Before the days of university food service, many Miner alumni ate their meals at eating clubs. Later, campus cafeterias provided the three squares a Miner needed. For some students, a landlady or fraternity or sorority cook served the meals. Others had a favorite restaurant. We asked about your favorite food during college. Here is what you told us:
“Rayl Cafeteria chili (1980–84). The food service at that time would throw all the leftover legumes they had, including lima beans, into a pot of tomato, grease and microscopic meat. A real gastrointestinal delight!”
John LaBerg, CE’84
“Back in the late ’50s, my wife worked at dear old Rolla Drug. I spent many evenings in the back booth. As a scientist, I had to experiment with all of the ice creams and flavorings to concoct the ideal milkshake. The hands-down winner was a pineapple shake made with black walnut ice cream. I paid a big price in poundage gained, but science was served.”
Chas Dohogne, MetE’61
Rancho Palos Verdes, Calif.
“I never liked liver and onions as a kid. But Lambda Chi Alpha’s long-time cook Myrtle Mae Marlow made liver and onions. Since I was away from home, I had to try to eat whatever was served. Much to my surprise I loved Mrs. Marlow’s liver and onions. I have been eating liver and onions ever since.”
Pete Legsdin, Econ’70
“One of my favorite food experiences was being a part of the ‘meal plan’ at a small Asian restaurant called East Meets West. The woman who ran the place went out of her way to ‘educate’ me on the new types of food I was eating. The meal plan consisted of 20 meals for $40, and that was certainly within my budget. Four or five years after I graduated, I was back in Rolla recruiting for my company. I stopped in to eat one afternoon, and not only did she remember me, she pulled out my five-year-old meal card that still had a couple meals remaining. She insisted that I not pay for my meal since I had already paid for the plan. Wow. Would you ever find a place or service like that today? Very fond memories for me.”
John LeaRussa, ME’88
Editor’s note: The owner of East Meets West was the late Meiko Tyler, the wife of John Tyler, research engineer in Missouri S&T’s Rock Mechanics and Explosives Research Center and longtime Solar Car Team advisor.
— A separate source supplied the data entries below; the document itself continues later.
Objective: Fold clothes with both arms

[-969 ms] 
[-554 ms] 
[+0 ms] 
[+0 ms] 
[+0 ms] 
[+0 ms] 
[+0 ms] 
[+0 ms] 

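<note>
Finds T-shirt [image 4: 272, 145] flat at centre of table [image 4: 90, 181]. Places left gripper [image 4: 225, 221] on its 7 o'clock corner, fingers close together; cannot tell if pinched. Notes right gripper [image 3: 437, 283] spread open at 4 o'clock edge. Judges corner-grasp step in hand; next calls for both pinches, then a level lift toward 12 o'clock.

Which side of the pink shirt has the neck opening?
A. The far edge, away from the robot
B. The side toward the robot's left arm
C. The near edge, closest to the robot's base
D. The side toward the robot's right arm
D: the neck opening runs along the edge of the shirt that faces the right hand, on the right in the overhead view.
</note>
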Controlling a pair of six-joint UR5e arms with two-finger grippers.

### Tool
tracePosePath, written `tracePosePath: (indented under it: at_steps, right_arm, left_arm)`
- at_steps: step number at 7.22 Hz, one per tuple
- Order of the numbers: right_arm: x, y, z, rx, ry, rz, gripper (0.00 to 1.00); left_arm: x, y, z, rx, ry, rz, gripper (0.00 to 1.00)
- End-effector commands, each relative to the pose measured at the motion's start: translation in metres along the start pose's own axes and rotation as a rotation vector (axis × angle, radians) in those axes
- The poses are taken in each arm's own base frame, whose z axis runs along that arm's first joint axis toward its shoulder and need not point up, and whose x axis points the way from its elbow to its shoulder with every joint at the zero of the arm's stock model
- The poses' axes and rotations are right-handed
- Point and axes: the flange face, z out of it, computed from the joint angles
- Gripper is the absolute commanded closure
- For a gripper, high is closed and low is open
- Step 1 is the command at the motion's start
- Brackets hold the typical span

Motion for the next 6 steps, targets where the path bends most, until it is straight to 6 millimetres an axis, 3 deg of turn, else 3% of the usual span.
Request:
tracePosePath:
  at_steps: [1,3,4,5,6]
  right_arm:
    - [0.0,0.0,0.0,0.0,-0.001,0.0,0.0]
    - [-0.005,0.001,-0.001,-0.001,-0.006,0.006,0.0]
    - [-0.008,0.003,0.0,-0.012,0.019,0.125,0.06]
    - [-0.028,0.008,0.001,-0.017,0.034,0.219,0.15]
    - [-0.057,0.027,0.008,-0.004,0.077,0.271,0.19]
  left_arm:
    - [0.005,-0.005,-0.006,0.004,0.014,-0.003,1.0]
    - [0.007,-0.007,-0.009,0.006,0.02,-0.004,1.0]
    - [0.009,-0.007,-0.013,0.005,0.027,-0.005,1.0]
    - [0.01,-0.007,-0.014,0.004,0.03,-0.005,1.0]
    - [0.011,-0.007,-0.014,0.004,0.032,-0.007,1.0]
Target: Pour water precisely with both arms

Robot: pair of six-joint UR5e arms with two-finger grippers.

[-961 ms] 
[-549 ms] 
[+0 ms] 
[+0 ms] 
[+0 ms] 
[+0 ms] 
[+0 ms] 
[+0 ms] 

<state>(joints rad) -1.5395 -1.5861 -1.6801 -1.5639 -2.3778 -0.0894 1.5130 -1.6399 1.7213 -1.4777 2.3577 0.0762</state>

“I was at Rolla when Alex’s Pizza opened, and it still is one of the best pizzas I have ever had. It tasted best after a long and difficult EE exam. I was a member of Shamrock Club, board bill was $1 a day. We got steak once in a while, which was great. We ate on picnic tables across from the theater on Pine. I remember eating breakfast and reading the St. Louis Globe-Democrat. I also liked the A&W Root Beer stand; they had a great chili dog. Life was a lot simpler back then.”